TOKYO, Feb 14 (Reuters) - Japan's Nikkei share average retreated from a 34-year high on Wednesday, weighed by Wall Street's sharp declines overnight, however, a weaker yen and hot investor demand are expected to push the benchmark back toward fresh peaks in the near-term.

The index had climbed to 38,010.69 in the previous session, not far from the record intraday high of 38,957.44 in December 1989 and closed at its highest since January 1990. The Nikkei has risen 12.7% so far this year.

On Wednesday, the Nikkei fell 0.69% to close at 37,703.32. The broader Topix lost 1.05% to 2,584.59.

Wall Street's main indexes tumbled overnight after a higher-than-expected consumer inflation reading pushed back market expectations of imminent interest rate cuts, driving U.S. Treasury yields higher.

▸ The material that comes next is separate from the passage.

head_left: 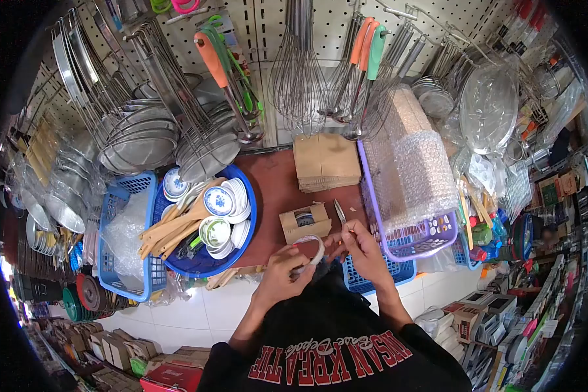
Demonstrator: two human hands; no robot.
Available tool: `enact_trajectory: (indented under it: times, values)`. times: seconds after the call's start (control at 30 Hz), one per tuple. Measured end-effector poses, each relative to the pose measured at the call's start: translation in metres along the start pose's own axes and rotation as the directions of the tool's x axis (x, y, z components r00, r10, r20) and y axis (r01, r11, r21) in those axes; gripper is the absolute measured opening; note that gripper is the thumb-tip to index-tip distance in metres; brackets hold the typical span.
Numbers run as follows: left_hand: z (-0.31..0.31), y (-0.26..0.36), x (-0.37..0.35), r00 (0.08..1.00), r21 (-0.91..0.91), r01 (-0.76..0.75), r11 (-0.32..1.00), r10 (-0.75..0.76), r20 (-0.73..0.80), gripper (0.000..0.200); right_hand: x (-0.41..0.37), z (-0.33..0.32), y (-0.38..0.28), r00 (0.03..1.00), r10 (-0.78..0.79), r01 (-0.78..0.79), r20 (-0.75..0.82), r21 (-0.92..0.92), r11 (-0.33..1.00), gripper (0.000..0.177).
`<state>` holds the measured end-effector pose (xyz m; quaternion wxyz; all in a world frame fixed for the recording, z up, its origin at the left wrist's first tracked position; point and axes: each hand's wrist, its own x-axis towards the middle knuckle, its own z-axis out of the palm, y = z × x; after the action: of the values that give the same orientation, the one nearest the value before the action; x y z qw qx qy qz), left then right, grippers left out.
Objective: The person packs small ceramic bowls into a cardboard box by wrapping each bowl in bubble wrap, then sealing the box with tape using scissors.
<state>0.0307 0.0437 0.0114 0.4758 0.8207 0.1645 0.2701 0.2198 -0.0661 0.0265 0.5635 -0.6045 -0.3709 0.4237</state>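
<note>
My left hand (286, 277) is closed around a roll of clear tape (314, 250), held on edge just in front of my body. My right hand (364, 253) is closed on a pair of scissors (339, 210), whose pointed metal blades stick up past the fingers; the handles are mostly hidden in the palm. The fingertips of both hands are close together near the tape. Just beyond them on the red-brown tabletop (271, 179) lies a small brown cardboard box (316, 228) with an opening that shows something dark inside.
Behind the box rises a stack of flat brown cardboard (326, 159). A blue basin (247, 189) with bowls, spoons and wooden spatulas stands left. Bubble wrap (424, 176) fills a purple basket (380, 232) at right. Whisks (297, 85) and strainers (140, 134) hang above the table.
</note>
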Motion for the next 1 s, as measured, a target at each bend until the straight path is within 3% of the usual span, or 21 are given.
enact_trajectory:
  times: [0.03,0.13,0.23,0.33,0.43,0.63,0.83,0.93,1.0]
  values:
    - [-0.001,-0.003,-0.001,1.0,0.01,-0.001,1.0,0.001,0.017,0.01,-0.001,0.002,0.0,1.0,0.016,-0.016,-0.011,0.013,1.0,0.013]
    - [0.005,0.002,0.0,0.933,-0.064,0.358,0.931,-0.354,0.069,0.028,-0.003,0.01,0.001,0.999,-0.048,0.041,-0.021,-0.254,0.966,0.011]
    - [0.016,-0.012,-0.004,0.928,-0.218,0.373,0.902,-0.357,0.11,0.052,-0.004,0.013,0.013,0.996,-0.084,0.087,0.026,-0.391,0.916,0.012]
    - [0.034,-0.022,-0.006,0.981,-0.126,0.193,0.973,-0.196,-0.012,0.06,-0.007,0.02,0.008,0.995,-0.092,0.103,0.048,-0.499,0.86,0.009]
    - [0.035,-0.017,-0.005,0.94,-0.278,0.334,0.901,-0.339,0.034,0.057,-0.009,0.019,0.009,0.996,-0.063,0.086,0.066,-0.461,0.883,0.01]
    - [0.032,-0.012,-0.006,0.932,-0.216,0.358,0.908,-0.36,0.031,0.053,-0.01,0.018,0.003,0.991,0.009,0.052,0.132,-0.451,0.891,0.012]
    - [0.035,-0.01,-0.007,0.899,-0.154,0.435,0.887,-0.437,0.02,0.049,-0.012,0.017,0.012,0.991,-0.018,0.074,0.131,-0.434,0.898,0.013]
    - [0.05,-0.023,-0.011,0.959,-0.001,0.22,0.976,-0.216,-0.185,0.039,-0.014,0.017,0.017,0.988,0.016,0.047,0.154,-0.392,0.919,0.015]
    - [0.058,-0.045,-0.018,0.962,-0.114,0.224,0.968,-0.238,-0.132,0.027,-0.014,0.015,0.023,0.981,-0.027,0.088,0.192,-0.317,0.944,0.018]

"The Nikkei needed to take a pause to slow down its pace today after it outperformed market expectations to rise so sharply," said Ikuo Mitsui, fund manager at Aizawa Securities.

"But there is still a demand from investors who had cut weightings of Japanese stocks in the past. Many investors want to build positions of Japanese shares and they target large and liquid stocks."

A weaker yen will also be a positive factor for the Nikkei. The yen overnight fell to 150 yen against the dollar for the first time since Nov. 17.

Technology investor SoftBank Group fell 3.36%, becoming the biggest drag on the Nikkei, after shares of British chip designer Arm Holdings slumped 14%.

Staffing agency and publisher Recruit Holdings lost 3.98% and air-conditioning maker Daikin Industries fell 2.33%.

Tokyo Electron, a manufacturer of chip making equipment, gave up early gains to end 0.56% lower.

Advantest, which makes chip-testing tools, climbed 2.68% and Uniqlo-brand clothing store operator Fast Retailing rose 1.22%.